Why would an early exit statement from a single loop be considered good while the same concept extrapolated to a number nested loops would be considered bad? Sounds illogical to me. 

Yes, a lot of people would argue that Lua is minimalist language that ought not to be cluttered with unnecessary constructs. But then, 'break' is not strictly necessary as it can be simulated and easier, mind you, than 'continue'. 

Having 'break [N]' and 'continue [N]' would not infringe on any of the main Lua strengths IMHO while increasing its flexibility and usability especially for non-programmers and beginners, that is people with no programming preconceptions and stereotypes.

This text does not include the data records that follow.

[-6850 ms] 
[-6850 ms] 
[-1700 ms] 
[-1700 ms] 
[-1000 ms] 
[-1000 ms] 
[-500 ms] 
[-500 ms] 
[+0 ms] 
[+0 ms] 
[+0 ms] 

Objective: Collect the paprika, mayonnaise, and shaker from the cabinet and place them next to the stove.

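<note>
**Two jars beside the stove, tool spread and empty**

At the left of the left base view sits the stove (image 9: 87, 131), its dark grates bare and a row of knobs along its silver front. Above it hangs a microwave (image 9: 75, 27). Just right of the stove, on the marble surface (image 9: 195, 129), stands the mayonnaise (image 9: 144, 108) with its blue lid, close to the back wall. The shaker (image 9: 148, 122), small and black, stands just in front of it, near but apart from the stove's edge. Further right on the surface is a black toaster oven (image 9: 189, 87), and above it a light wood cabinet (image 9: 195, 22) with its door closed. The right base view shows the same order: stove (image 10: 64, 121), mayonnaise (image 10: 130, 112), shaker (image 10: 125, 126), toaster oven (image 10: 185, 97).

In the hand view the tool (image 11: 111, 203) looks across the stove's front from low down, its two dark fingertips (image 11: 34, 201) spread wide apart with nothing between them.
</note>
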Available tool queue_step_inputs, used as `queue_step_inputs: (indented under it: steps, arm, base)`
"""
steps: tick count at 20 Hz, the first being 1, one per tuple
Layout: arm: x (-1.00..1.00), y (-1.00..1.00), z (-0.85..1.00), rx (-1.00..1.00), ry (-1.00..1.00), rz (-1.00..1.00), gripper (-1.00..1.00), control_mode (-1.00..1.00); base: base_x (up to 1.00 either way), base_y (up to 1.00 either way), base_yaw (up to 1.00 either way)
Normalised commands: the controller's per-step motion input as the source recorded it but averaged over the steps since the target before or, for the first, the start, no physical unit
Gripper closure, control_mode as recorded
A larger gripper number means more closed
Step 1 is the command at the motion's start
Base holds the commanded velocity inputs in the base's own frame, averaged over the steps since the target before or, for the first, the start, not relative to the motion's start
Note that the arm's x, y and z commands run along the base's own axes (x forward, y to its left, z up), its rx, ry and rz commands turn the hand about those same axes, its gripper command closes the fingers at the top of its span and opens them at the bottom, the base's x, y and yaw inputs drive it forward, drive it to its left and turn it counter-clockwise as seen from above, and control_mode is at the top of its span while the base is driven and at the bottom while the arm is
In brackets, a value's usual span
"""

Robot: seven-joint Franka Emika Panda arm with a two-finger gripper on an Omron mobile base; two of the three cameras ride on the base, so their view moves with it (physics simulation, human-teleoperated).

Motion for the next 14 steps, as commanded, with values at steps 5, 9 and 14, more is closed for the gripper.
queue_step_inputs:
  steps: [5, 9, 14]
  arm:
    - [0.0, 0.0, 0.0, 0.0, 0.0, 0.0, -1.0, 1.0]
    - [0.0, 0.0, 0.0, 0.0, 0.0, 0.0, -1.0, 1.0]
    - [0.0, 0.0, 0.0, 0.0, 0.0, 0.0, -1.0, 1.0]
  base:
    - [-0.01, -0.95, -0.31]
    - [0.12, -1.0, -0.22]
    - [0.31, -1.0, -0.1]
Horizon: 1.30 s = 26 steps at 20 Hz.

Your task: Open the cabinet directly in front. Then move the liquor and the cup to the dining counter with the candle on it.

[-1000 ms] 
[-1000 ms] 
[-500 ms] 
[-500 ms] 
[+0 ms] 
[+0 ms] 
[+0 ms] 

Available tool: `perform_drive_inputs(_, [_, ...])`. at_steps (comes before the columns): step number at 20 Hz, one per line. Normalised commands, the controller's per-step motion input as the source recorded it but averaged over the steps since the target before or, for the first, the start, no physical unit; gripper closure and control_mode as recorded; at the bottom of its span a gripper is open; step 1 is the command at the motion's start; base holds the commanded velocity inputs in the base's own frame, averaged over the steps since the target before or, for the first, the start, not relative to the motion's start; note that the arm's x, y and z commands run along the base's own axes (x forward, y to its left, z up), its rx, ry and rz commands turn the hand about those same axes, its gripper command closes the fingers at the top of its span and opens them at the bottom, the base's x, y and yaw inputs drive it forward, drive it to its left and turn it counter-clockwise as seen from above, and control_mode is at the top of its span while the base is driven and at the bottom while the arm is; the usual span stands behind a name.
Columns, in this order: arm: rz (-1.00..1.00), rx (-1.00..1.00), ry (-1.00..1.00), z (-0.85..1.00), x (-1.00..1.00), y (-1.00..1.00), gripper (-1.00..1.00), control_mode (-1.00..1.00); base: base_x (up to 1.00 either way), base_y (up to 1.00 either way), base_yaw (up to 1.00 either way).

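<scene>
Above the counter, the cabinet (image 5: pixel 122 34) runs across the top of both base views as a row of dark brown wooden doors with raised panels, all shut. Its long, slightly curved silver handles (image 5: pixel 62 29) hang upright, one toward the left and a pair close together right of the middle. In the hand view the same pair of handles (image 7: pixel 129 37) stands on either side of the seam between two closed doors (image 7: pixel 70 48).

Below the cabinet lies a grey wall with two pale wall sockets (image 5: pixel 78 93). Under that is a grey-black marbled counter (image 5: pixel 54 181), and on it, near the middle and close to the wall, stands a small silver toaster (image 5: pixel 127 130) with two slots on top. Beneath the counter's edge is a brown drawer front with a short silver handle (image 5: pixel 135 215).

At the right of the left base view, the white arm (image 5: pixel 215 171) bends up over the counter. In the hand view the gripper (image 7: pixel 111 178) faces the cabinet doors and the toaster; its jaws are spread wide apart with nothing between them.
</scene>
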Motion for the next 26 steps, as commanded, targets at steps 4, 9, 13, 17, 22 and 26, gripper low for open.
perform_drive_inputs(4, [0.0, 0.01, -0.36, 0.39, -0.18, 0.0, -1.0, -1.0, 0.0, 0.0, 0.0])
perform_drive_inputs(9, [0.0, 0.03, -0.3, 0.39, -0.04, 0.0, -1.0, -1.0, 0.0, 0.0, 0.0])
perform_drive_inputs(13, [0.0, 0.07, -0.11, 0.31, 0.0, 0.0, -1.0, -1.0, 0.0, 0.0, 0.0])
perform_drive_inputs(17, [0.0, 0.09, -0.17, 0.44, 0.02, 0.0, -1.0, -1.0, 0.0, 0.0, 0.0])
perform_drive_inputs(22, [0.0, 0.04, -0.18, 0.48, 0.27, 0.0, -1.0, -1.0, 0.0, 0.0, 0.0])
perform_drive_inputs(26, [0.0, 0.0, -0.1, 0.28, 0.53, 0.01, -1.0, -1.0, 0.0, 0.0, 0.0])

Well, on the down side, it would probably make the binary some whooping 0.25% larger.

Alex

 -----Original Message-----
From: 	Tuomo Valkonen [mailto:tuomov@modeemi.cs.tut.fi] 
Sent:	Monday, June 23, 2003 6:28 AM
To:	Lua list
Subject:	Re: Re[2]: why no "continue" statement for loops?

On Mon, Jun 23, 2003 at 07:35:24PM +0900, Dylan Cuthbert wrote:
> I second this break <n> continue <n>  syntax. 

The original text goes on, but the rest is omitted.